*WHAT YOU HAVE TO DO*:
Everything in the listing below except the pictures should be reproduced exactly.

*INPUT DATA*:
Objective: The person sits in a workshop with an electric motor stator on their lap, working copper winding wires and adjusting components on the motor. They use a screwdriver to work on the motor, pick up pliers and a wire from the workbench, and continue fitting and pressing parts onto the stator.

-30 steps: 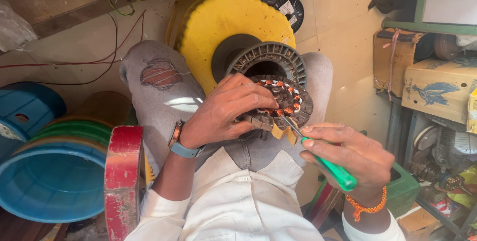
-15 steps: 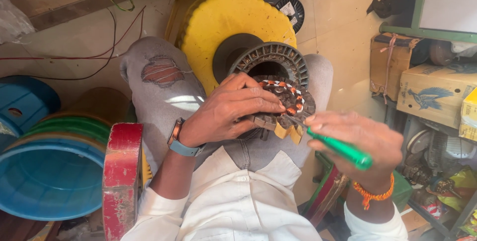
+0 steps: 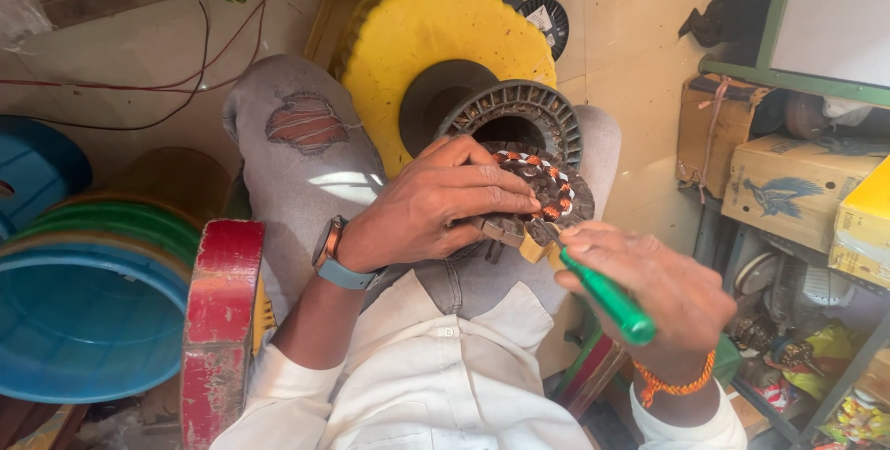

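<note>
My left hand [image 3: 436,204] grips a round motor stator [image 3: 547,192] wound with copper coils, holding it over my lap. In my right hand [image 3: 658,292] is a green-handled screwdriver [image 3: 607,299], its tip against the stator's lower edge by a yellowish insert [image 3: 532,248]. Behind the stator, a second, bare grey ring-shaped stator core [image 3: 515,116] rests on my knee. I wear a watch [image 3: 332,260] on the left wrist and an orange thread [image 3: 681,383] on the right.
A large yellow spool [image 3: 436,42] stands beyond my knees. Blue and green spools [image 3: 83,302] and a red flange [image 3: 218,320] sit at the left. Cardboard boxes [image 3: 788,181] and cluttered shelves fill the right. Wires [image 3: 139,88] trail on the floor.
My right hand has tilted the screwdriver so the handle points lower right, and the hand has shifted slightly along the stator's lower edge. My left hand keeps its hold.
</note>
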`<state>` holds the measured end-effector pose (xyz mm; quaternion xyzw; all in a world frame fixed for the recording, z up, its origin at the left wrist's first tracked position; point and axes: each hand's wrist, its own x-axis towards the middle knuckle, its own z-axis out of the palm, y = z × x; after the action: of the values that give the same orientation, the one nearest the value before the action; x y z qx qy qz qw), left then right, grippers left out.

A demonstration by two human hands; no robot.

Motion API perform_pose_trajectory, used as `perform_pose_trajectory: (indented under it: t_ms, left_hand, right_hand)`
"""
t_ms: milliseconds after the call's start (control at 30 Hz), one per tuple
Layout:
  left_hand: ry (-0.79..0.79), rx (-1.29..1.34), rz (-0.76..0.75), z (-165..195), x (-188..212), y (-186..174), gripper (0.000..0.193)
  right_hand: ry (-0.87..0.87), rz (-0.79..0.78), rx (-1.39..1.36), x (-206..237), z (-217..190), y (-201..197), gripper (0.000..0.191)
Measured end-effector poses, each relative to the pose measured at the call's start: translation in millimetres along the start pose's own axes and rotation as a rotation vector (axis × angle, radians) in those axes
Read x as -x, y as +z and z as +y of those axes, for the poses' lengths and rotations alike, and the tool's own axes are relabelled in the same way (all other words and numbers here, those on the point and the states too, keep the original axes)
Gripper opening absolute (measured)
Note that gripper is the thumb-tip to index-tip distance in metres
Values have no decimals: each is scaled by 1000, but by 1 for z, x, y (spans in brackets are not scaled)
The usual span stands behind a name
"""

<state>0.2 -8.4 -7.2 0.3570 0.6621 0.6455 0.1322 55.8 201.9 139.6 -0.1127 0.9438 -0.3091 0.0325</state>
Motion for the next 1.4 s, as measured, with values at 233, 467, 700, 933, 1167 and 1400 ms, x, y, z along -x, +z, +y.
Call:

*SOLVED EXERCISE*:
Objective: The person sits in a workshop with an electric motor stator on their lap, working copper winding wires and adjusting components on the motor. They use a screwdriver to work on the motor, pick up pliers and a wire from the workbench, and continue fitting and pressing parts onto the stator.

-30 steps: 
-15 steps: 
+0 steps: 

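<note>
My left hand [image 3: 436,204] grips a round motor stator [image 3: 547,192] wound with copper coils, holding it over my lap. In my right hand [image 3: 658,292] is a green-handled screwdriver [image 3: 607,299], its tip against the stator's lower edge by a yellowish insert [image 3: 532,248]. Behind the stator, a second, bare grey ring-shaped stator core [image 3: 515,116] rests on my knee. I wear a watch [image 3: 332,260] on the left wrist and an orange thread [image 3: 681,383] on the right.
A large yellow spool [image 3: 436,42] stands beyond my knees. Blue and green spools [image 3: 83,302] and a red flange [image 3: 218,320] sit at the left. Cardboard boxes [image 3: 788,181] and cluttered shelves fill the right. Wires [image 3: 139,88] trail on the floor.
My right hand has tilted the screwdriver so the handle points lower right, and the hand has shifted slightly along the stator's lower edge. My left hand keeps its hold.
</note>
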`<state>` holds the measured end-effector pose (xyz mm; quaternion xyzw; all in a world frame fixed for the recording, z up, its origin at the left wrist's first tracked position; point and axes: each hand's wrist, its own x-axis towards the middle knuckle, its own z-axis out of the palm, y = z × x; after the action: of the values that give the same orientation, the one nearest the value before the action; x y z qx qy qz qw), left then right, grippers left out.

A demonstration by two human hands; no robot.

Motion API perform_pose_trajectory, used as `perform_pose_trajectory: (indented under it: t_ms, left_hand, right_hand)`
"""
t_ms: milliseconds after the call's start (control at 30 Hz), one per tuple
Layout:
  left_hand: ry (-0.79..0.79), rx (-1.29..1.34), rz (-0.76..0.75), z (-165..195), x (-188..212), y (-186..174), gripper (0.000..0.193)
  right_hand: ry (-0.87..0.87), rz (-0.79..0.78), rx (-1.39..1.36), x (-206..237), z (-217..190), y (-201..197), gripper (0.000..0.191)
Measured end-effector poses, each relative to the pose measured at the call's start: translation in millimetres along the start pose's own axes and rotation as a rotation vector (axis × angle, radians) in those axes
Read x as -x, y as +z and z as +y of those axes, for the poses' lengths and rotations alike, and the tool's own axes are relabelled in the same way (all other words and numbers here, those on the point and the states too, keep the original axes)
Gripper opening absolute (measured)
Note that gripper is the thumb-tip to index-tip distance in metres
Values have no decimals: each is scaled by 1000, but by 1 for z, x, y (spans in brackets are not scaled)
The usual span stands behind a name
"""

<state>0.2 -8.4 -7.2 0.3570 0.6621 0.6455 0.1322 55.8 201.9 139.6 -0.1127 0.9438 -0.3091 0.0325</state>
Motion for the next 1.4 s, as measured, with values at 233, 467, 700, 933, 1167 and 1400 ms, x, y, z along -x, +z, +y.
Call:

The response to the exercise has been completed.